Как ни отнекивался Анатолий Федорыч, как ни упирался, жалуясь на усталость, на открывшуюся рану, – все равно пришлось ему гулять на Волчьем кордоне.

Впервые за последние два месяца потянуло его к заветной тетрадке, захотелось уйти в волшебную дверцу, в тихий, уютный, выдуманный мир, потому что настоящий, реальный, сделался безнадежен и страшен.

Все рушилось. Впереди был мрак, и во мраке смутно угадывалось будущее: гибель или еще хуже – арест и ужасы чрезвычайки.

И всё равно – гибель. Расстрел.

Отсиживаться в нянечкиной избушке казалось самым безопасным. В случае чего – не сразу обрушится карающий меч на это незаметное жилище, где можно спрятаться, затаиться… Балкой уйти, наконец, в лесок, спастись…

Но Валентин сказал:

– Хитришь, штабс-капитан? В сторонке хочешь остаться? Нехорошо, обидно для Иван Палыча.

Атаман только глазом стрекнул:

– Гребуешь, Натоль Федорыч? – Подергал левой щекой, что было признаком раздражения.

И вот сидел в духоте, в дыму, под образами, пил, ел, сатанея от рева, топота, граммофонного визга, от выпитого самогона, от жарких грудей навалившейся на него смазливой чернявой бабенки, какой-то подружки Ксаниной, которой, как только заявилась, сказано было ублажать Соколова, чтобы не заскучал. И она старалась.

Наконец ему сделалось плохо. Горница сперва полезла куда-то вверх, стала на попа, затем грохнулась вниз. Едва сдерживая подступающую тошноту, спотыкаясь, толкая пляшущих, добрался кое-как до двери и вывалился наружу. На крыльце его вырвало, стало легче.
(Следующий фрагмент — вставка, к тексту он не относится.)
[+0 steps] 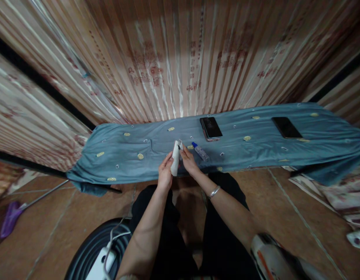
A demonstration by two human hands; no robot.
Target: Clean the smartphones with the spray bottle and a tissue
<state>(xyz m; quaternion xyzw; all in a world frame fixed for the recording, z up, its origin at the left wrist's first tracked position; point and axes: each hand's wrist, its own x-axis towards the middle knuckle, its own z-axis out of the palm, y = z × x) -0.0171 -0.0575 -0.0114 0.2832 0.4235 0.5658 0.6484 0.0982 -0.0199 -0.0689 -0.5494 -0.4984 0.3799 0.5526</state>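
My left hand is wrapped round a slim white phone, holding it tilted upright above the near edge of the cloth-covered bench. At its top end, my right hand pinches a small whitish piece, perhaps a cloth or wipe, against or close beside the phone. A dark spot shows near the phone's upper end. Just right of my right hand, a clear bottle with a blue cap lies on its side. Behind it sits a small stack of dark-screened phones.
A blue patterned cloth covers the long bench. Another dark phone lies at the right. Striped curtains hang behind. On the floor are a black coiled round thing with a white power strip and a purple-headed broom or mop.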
Разинутым ртом жадно глотал чистый морозный воздух.

Боже, какая прелесть была вокруг!

Опушенные снегом дубы, серебро, голубизна… И тишина, подобная дивной музыке, где отрывистый пересвист синиц, сорочья трещотка, скрип колодезного журавля вдали, за сараем, легкий шум ветра в верхушках деревьев, – всё суть нежнейшие голоса изумительного хора, славящие господа бога и созданный им видимый нами мир…

Конец Соколова

Страшно, дико показалось возвращаться назад, в смрадную горницу – к реву пьяных, к граммофону, к грудям чернявой бабенки, к самогонному дурману.